## How to complete this task
Pick out the lines below with "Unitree" and list them.

┌──

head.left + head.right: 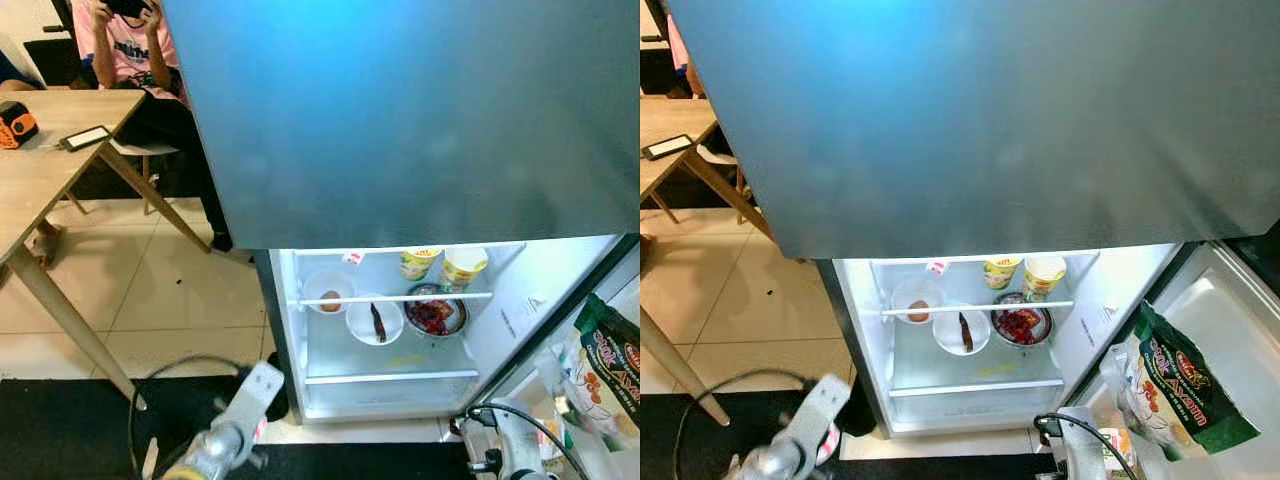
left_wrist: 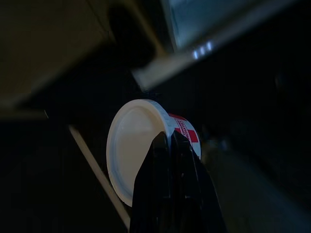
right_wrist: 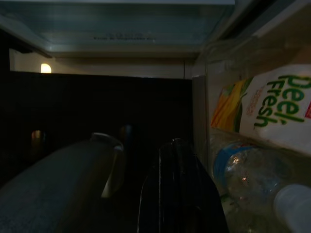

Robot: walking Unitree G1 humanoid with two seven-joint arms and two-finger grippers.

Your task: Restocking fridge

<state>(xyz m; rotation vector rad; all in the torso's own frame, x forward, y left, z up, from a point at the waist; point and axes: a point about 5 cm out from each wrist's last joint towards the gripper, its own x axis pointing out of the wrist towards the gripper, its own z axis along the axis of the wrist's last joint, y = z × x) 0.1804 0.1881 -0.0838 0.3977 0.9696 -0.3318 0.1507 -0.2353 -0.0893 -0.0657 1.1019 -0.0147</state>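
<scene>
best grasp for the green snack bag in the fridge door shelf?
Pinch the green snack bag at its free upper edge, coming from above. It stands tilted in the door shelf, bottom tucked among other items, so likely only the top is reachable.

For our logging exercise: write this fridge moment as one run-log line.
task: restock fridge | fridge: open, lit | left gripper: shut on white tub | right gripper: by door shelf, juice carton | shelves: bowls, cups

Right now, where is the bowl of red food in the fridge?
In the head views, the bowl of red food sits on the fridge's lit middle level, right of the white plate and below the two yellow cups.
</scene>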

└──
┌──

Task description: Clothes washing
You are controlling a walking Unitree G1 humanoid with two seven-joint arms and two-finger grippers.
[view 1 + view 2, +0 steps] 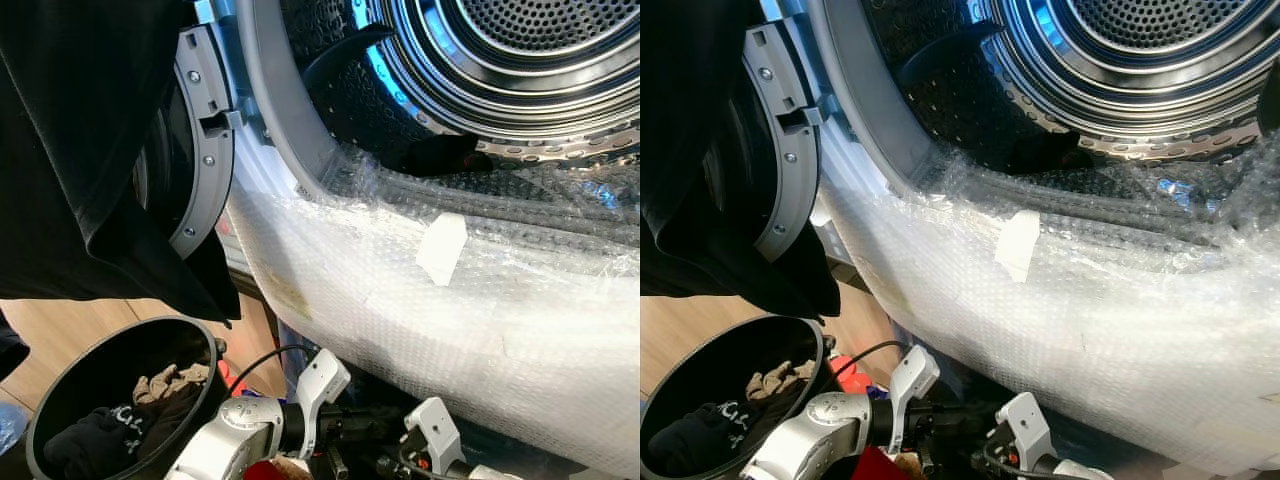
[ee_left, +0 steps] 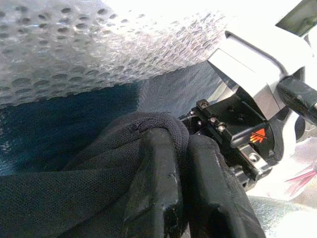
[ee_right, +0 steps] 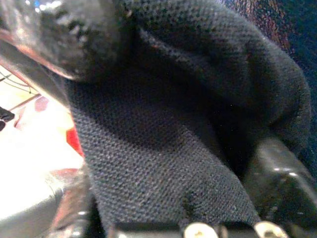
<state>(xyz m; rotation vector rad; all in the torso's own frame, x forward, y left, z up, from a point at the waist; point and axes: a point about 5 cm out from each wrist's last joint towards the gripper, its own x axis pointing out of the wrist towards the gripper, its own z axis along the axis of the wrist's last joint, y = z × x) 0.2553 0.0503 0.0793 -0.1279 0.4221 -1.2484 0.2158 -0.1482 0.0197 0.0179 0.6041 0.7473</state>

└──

## Solution to the exercise
Robot: walking Unitree G1 humanoid with two seven-joint arms and two-finger grippers.
You are controlling a walking Unitree G1 humanoid with two seven-joint arms and two-finger grippers.

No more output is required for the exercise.